Meine sehr verehrten Kolleginnen und Kollegen, aus meiner Sicht ist der mit der SPD gefundene Kompromiss besser, als er teilweise dargestellt wird. Ich glaube, auch und gerade Sie, sehr verehrte Kolleginnen und Kollegen von der SPD, können mit diesem Kompromiss durchaus gut leben, weil er in Zukunft insbesondere in begründeten Härtefällen bzw. in bestimmten Ausnahmefällen auch bei eingeschränkt schutzbedürftigen Personen einen Familiennachzug ermöglicht.

(Katja Keul [BÜNDNIS 90/DIE GRÜNEN]: Aber nur noch ohne Rechtsanspruch!)

Ich denke da insbesondere an solche Fälle – es gibt sie immer wieder; an viele Mitglieder dieses Hauses werden sie in Sprechstunden oder bei anderer Gelegenheit herangetragen –, in denen Familienangehörige schwer oder schwerst erkrankt sind. Kein vernünftiger, christlich denkender, humanistisch ausgerichteter Mensch wird es einer Familie verweigern und verwehren können, dann, wenn ein Familienangehöriger schwerst erkrankt ist, vielleicht lebensbedrohlich erkrankt ist, die Familie zusammenführen zu lassen. Dafür haben wir diese Härtefallregelung geschaffen, allerdings unter bestimmten Kautelen wie beispielsweise, dass die Ehe vor Beginn der Flucht geschlossen wurde und dass es sich natürlich nicht um Gefährder oder um Personen, die schwer straffällig geworden sind, handeln darf.
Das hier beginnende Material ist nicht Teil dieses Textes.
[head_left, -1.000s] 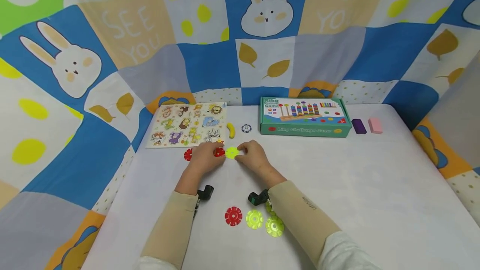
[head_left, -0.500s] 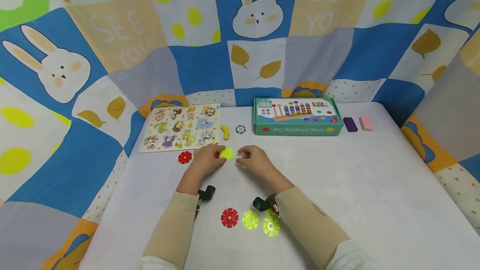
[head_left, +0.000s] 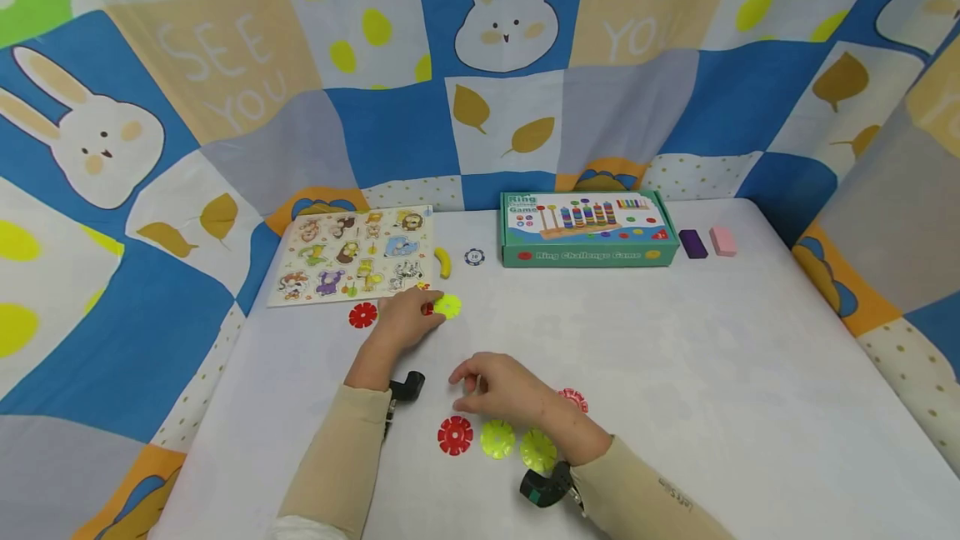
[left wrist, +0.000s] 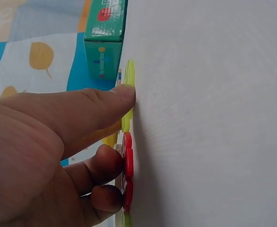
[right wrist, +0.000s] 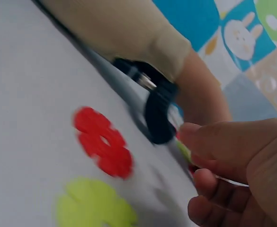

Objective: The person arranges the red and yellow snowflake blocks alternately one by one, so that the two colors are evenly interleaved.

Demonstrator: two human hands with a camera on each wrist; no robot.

Ich bin der festen Überzeugung: Der Gesetzentwurf, den wir heute in erster Lesung beraten, kann sich sehen lassen. Wir sollten ihn schnell im parlamentarischen Verfahren vorantreiben. Es gibt vonseiten der CDU/CSU-Fraktion die klare Zusage – das darf ich abschließend sagen –, dass wir dieses Gesetzgebungsverfahren zeitnah und zügig durchführen wollen. Wir haben das klare Ziel, die bis zum 31. Juli dieses Jahres geltende Neuregelung, die wir vereinbart haben, in Kraft zu setzen. Ich hoffe, dass dies bei allen Beteiligten so Unterstützung findet.

In diesem Sinne: Herzlichen Dank für die Aufmerksamkeit.